How has your training with the Celebrants Collective helped you to become a confident celebrant?
Initially on completing both the wedding and funeral courses I was all geared up and ready for action. I had confidence that my training was second to none and that Natasha and Claire who excel in this work, had provided me with all the tools to start my new career. However, it has been a lot harder to get work because of Covid restrictions. And as time went on my confidence began to lessen. Would I ever get any work? The good news is that when finally I got my first booking for a funeral, everything I had learned fell into place instantly combined with my natural skills. I conducted my first funeral which was fairly epic so many reasons, but the great news was I was with one of the best funeral directors in London. Poetic Endings are modern and progressive and embraced my style and quirkiness in a very positive way. The family I worked with chose me from their website, and working with them was a dream. The funeral went so well, that the testimonial from the family was magnificent. This absolutely improved my confidence and I really look forward to working more and more.
What’s been your biggest takeaway so far about training to be a celebrant?
Trust your instincts would be first on the list. Be brave and value your work so that others place the same value on you. Embrace your individuality and uniqueness. In other words “do you”.
What kind of celebrant do you think you’re shaping up to be?
I truly hope I am proving to be a celebrant that goes above and beyond expectations. I believe in my own professionalism, and do whatever I can to honour families. Though I may not appear to be more traditional in appearance or style, I will be right for the right family. On that basis I truly believe I am and will be a successful and much appreciated celebrant.
How have you been making a name for yourself since you became certified or in the process of getting certified?
I have been a little bit slow in my marketing and promotion. However, I have great plans to start blogging and vlogging, and have set up a podcast called “From the Cradle to the Grave”. More about that soon. My website is looking good, but needs more content and I shall be blogging very soon. Watch this space!
What would be your advice to someone looking to train to be a wedding or funeral celebrant?

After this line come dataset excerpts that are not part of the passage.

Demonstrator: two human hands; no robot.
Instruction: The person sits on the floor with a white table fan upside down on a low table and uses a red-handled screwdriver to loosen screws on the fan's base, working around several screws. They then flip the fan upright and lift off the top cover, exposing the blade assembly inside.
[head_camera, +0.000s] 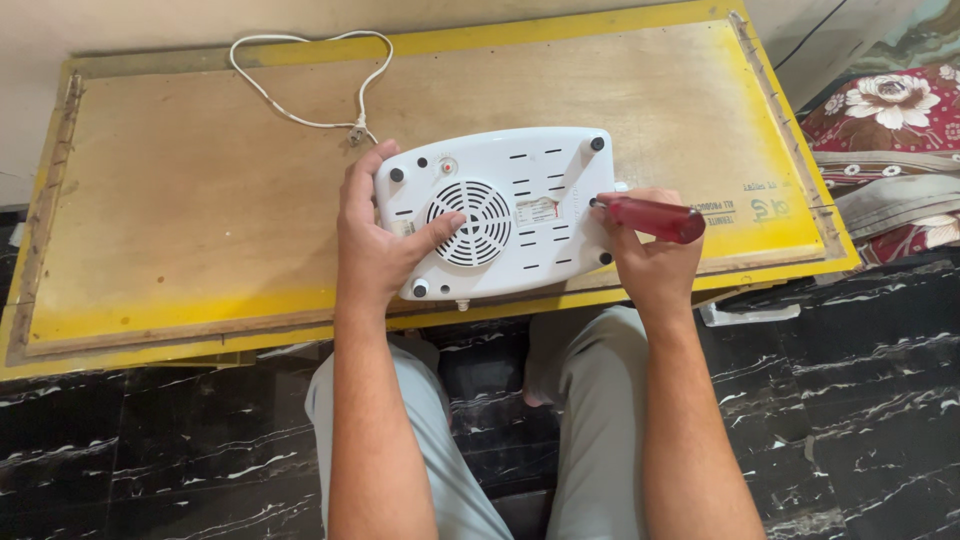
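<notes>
- A yellow-edged wooden board (200, 200) is seen lying on a dark marbled floor (150, 440), with a white cord (300, 75) looped at its far side and run to the appliance's far left corner.
- The left hand (375, 235) is laid flat and spread on the white appliance (520, 215), fingers apart, the forefinger stretched onto the round vent grille (470, 222); nothing is gripped, the housing is only pressed down.
- The appliance is placed underside up near the board's front edge, its long axis running left to right, black feet shown at its corners.
- A red-handled screwdriver (655, 218) is clamped in the right hand (650, 255), fingers closed round the handle.
- The tool is lying nearly level, handle to the right, tip pointed left at the appliance's right edge, so the right hand is nearer that edge.
- A patterned fabric (890, 110) is seen at far right.
</notes>
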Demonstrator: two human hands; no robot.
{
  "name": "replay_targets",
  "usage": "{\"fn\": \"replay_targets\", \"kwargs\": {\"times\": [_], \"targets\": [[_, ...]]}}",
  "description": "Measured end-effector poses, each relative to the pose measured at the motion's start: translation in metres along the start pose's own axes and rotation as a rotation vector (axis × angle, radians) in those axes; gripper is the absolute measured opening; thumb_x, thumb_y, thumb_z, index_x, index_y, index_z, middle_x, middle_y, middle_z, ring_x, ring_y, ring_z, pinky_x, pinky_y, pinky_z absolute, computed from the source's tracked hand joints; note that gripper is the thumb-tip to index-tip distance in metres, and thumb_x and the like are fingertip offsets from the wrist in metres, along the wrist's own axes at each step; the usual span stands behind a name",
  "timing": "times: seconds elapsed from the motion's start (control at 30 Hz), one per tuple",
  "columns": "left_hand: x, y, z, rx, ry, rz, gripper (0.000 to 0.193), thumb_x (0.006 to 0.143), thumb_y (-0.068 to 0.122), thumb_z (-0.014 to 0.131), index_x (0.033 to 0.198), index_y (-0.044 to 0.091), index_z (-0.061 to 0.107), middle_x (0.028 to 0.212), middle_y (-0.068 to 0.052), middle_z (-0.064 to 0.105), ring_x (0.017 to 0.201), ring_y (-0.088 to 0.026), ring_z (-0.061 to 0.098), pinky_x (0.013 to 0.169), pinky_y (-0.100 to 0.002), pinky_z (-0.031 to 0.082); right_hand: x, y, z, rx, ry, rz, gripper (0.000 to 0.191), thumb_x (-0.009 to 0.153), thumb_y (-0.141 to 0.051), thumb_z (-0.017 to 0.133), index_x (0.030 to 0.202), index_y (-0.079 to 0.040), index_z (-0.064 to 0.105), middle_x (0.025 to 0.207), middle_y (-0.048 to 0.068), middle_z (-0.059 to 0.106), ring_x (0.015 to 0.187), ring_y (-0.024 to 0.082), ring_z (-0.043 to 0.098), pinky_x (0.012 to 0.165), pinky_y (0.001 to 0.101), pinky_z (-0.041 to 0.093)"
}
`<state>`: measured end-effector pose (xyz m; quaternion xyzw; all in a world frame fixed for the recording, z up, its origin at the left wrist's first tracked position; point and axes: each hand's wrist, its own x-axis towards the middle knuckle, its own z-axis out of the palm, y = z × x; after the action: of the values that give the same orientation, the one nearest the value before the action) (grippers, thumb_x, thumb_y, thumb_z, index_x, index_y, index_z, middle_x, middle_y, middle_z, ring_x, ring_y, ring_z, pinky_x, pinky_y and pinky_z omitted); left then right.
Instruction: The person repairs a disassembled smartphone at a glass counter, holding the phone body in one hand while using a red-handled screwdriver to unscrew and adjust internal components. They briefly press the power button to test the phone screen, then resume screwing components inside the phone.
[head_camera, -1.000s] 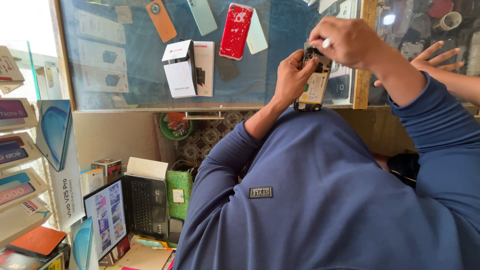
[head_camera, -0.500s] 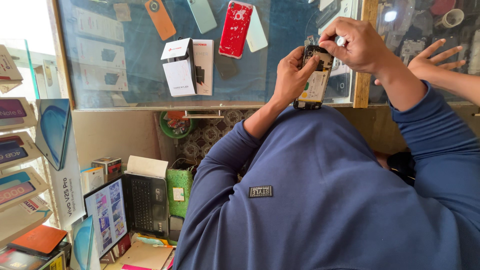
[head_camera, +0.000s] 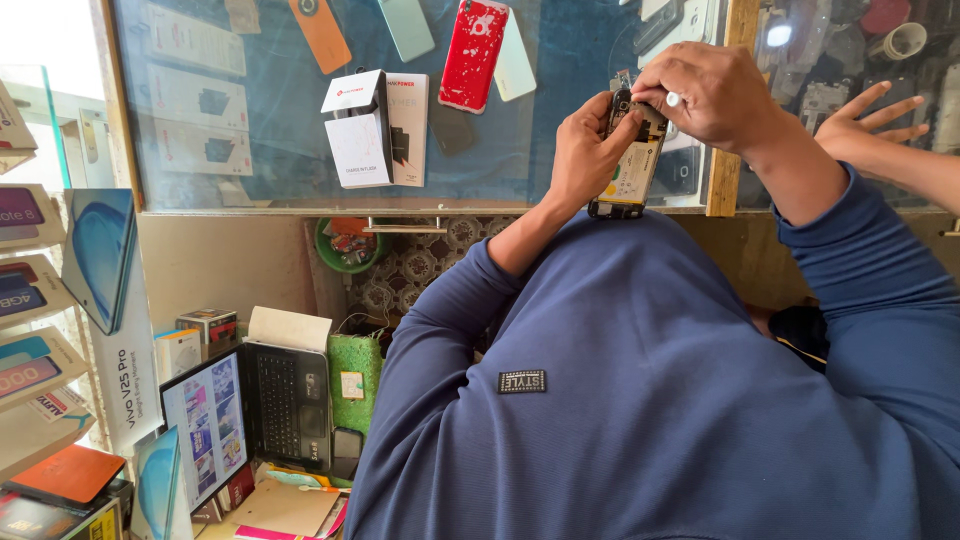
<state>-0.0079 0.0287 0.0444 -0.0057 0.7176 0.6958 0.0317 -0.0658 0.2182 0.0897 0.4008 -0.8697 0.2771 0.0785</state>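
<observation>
While both hands are working above the glass counter (head_camera: 300, 150), the left hand (head_camera: 585, 150) is clasping an opened phone (head_camera: 630, 170) along its side, fingers curled shut around the body with the inner parts facing the camera. The right hand (head_camera: 715, 95) is bearing down on the top end of the same phone, its fingers pinched together on a small white-tipped tool (head_camera: 672, 99) at that end; what the tip is touching cannot be told. The phone is being held upright between the two hands, clear of the counter surface, just above the person's blue sleeves (head_camera: 880, 300).

Just beyond the right hand, another person's open hand (head_camera: 860, 120) is lying spread on the glass, apart from the phone. Well away from the left hand's grip, a red phone cover (head_camera: 472, 55) and a white box (head_camera: 360, 130) are resting inside the counter. Far below the grip, an open laptop (head_camera: 250, 410) is standing among stacked boxes
</observation>
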Motion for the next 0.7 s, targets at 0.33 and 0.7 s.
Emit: {"fn": "replay_targets", "kwargs": {"times": [0.33,0.7], "targets": [[0.0,-0.003,-0.001,-0.042,-0.035,-0.042,0.025,0.099,0.023,0.071,0.1,-0.002,0.069,0.073,-0.002,0.071,0.067,-0.001,0.057,0.057,-0.024,0.049,0.001,0.003,-0.002,0.305,0.02,0.106,0.008,0.103,-0.013,0.079,0.102,-0.006,0.075,0.099,0.008,0.074,0.086,0.018,0.073,0.072,0.0269,0.056],[-0.001,-0.015,-0.005,-0.456,-0.168,-0.041,0.045,0.099,0.01,0.063,0.141,0.008,0.046,0.09,-0.006,0.076,0.078,-0.006,0.07,0.065,-0.023,0.057,-0.016,0.049,0.017,0.649,0.2,0.49,0.018,0.118,-0.015,0.068,0.114,0.002,0.063,0.094,0.007,0.065,0.083,0.011,0.062,0.072,0.0247,0.051]]}}
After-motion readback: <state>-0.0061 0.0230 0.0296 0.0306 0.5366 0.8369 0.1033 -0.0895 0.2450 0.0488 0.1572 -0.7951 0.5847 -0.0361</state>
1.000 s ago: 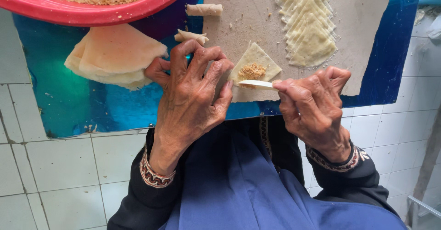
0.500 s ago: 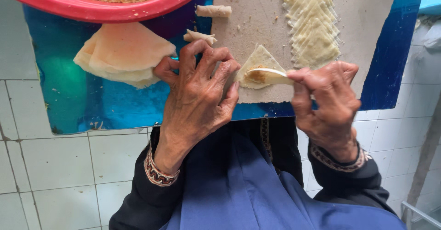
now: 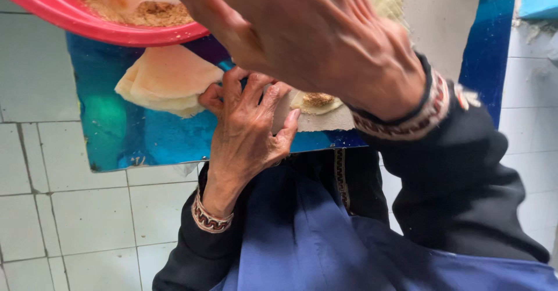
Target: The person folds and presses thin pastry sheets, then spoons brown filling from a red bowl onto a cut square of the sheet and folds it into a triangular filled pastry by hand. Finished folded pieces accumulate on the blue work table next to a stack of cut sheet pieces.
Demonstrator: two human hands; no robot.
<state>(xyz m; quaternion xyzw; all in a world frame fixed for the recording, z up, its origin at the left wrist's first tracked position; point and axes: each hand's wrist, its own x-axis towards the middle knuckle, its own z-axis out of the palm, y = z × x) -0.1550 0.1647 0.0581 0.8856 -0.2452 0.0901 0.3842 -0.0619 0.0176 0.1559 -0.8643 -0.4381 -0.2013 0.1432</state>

My advice would be, have a think about what kind of celebrant you want to be. By that I mean someone more traditional and straight forward, or perhaps more colourful with a curiosity to explore ideas and less traditional methods. Once you have an initial understanding, which I know can change over time as you train, your instincts will kick in and you will be drawn to the right training and accreditation. If, like me, you want something that's fresh, lively, engaging, open and community orientated, then choose Celebrant's Collective. I promise you will not regret it. Once the training course is completed there is so much more that follows. Continued professional development, online support, and community support. Best decision I made in 2020!!!
We are beyond thrilled that Gill is a part of our celebrant community. She is an amazing ambassador for the Collective and for celebrants in general.